The other half has noticed that it's summer. She's also noticed that I've been filling the garage full of woodworking tools recently. Putting two and two together, she now wants me to refurbish our old garden bench.

It's a pretty standard sort of thing - cast iron ends and slats running between them to form the seat and the back. But the slats are in a pretty poor way (as well as being too weedy for the weight of two people, I suspect), so it's time for some new slats.

What should make them from, and what finish should I use?

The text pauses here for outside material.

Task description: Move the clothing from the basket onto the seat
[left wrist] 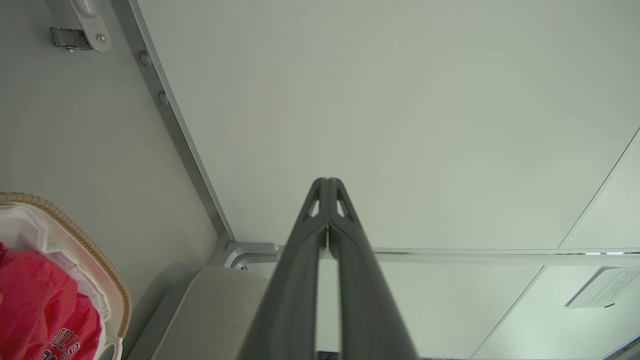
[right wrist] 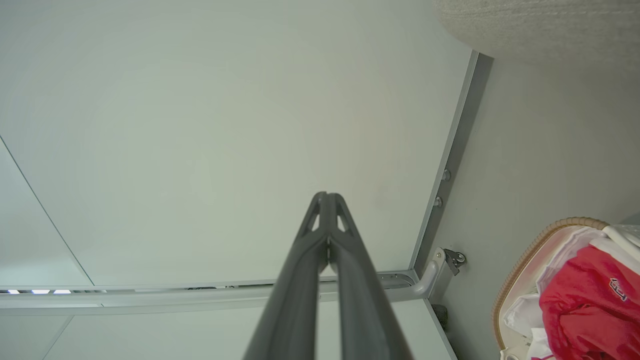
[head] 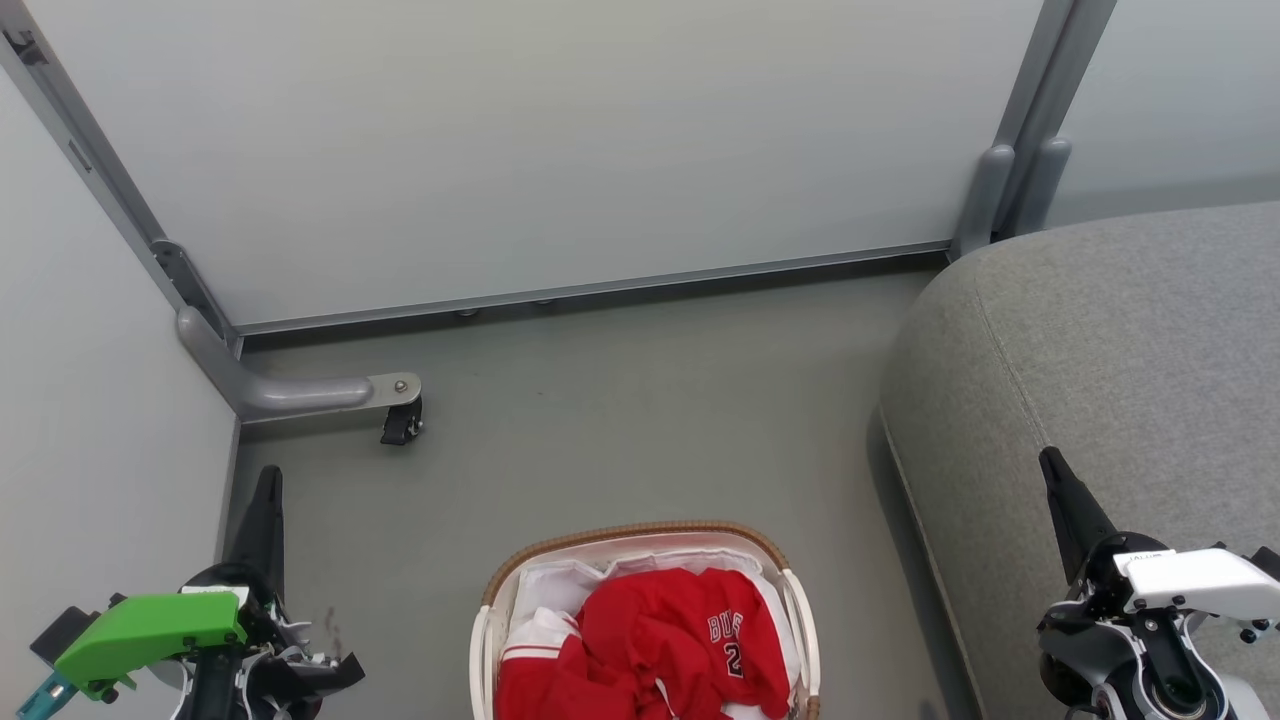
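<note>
fingers (left wrist: 300,260) of left gripper (left wrist: 327,182) and right gripper (right wrist: 327,196) are pressing together, empty; clothing (head: 660,640) is lying in the basket (head: 630,530).

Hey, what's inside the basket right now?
Red clothing with white lettering lies bunched in the basket, over a white liner. The basket's bottom is covered; its near end is cut off.

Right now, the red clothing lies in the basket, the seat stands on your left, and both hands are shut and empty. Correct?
One thing is wrong: the seat stands on my right, not my left, as the head view shows. The rest holds: the clothing lies in the basket, and the left hand and right hand are shut and empty.
</note>
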Controlling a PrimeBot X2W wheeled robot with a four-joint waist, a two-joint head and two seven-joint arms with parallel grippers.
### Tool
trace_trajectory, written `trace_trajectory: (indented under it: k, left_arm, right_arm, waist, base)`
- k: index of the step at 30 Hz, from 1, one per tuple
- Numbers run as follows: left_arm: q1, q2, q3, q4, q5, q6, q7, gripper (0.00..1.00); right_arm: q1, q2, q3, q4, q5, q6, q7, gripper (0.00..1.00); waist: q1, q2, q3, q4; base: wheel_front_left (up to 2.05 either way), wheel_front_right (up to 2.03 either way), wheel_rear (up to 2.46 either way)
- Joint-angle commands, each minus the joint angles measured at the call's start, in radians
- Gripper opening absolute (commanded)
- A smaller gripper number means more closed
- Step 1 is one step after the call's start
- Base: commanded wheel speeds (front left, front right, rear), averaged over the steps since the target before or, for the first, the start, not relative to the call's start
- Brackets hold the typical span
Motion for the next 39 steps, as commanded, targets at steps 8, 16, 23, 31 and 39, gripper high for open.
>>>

It's probably worth my pointing out that durability is key, here. I know that if anything needs a fresh coat every year, it won't get done more often than one year in three. I'd rather spend twice as much on a really durable timber than an extra hour or two on annual maintenance.


----------



## Chems (18 May 2010)

Iroko!


----------



## 9fingers (18 May 2010)

Wot he said!

It will look better kept maintained but it won't rot in a long time.

Bob


----------



## Benchwayze (18 May 2010)

Richard, 
There is a school of thought that believes it's best to leave garden furniture without a finish, and let it grey with age. 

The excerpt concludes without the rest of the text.